◆ Aim of the task: Search the records for "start" and copy each line that holds it.
[Record extracts]
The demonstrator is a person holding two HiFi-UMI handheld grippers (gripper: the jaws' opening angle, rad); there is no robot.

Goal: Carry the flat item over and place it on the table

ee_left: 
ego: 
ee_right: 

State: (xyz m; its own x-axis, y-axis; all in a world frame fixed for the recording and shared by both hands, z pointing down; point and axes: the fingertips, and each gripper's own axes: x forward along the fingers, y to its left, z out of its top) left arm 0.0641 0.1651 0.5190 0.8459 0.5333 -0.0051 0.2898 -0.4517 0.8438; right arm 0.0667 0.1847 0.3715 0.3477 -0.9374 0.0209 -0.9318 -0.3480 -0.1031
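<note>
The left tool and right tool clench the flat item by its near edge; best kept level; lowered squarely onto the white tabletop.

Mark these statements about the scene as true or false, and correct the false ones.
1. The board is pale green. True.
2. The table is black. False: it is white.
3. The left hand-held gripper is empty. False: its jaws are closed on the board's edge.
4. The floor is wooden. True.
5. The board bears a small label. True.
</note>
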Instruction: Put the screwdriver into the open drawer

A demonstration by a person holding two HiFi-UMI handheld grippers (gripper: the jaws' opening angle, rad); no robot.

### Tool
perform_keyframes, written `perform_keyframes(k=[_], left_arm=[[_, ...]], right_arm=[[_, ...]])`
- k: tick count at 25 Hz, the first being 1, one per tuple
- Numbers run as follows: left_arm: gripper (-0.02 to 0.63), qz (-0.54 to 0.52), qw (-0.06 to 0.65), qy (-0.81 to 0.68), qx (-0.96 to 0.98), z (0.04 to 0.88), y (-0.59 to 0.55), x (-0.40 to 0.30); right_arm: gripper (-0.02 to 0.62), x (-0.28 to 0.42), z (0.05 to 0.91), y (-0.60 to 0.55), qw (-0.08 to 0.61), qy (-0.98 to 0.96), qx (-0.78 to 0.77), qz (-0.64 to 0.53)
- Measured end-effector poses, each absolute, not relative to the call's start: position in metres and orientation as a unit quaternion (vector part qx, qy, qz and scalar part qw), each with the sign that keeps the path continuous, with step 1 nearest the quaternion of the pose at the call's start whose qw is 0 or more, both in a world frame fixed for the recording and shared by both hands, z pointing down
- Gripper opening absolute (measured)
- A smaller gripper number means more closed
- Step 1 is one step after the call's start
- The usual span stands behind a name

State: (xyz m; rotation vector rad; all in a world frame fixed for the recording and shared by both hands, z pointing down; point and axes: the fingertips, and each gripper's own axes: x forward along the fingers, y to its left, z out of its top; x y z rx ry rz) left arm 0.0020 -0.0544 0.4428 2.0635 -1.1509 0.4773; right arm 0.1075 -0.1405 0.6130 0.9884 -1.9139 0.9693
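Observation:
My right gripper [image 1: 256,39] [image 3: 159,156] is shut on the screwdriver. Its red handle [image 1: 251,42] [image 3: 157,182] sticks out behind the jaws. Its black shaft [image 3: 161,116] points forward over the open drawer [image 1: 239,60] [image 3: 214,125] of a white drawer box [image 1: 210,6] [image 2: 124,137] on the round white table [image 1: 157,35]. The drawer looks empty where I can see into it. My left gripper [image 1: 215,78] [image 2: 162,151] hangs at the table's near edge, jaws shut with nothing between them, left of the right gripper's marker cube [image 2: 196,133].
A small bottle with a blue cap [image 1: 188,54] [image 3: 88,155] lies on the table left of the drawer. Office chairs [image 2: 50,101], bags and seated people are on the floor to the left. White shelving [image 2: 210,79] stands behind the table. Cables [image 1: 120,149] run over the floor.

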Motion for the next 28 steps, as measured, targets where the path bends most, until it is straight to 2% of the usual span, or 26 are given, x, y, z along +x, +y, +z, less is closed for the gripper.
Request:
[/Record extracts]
◆ Final answer:
- Measured end-effector poses, each absolute, not relative to the call's start: position in metres and orientation as a unit quaternion (vector part qx, qy, qz and scalar part qw), each with the sign that keeps the path continuous, with step 1 nearest the quaternion of the pose at the call's start whose qw is 0 or more, both in a world frame fixed for the recording and shared by both hands, z pointing down
- Step 1 is one step after the call's start

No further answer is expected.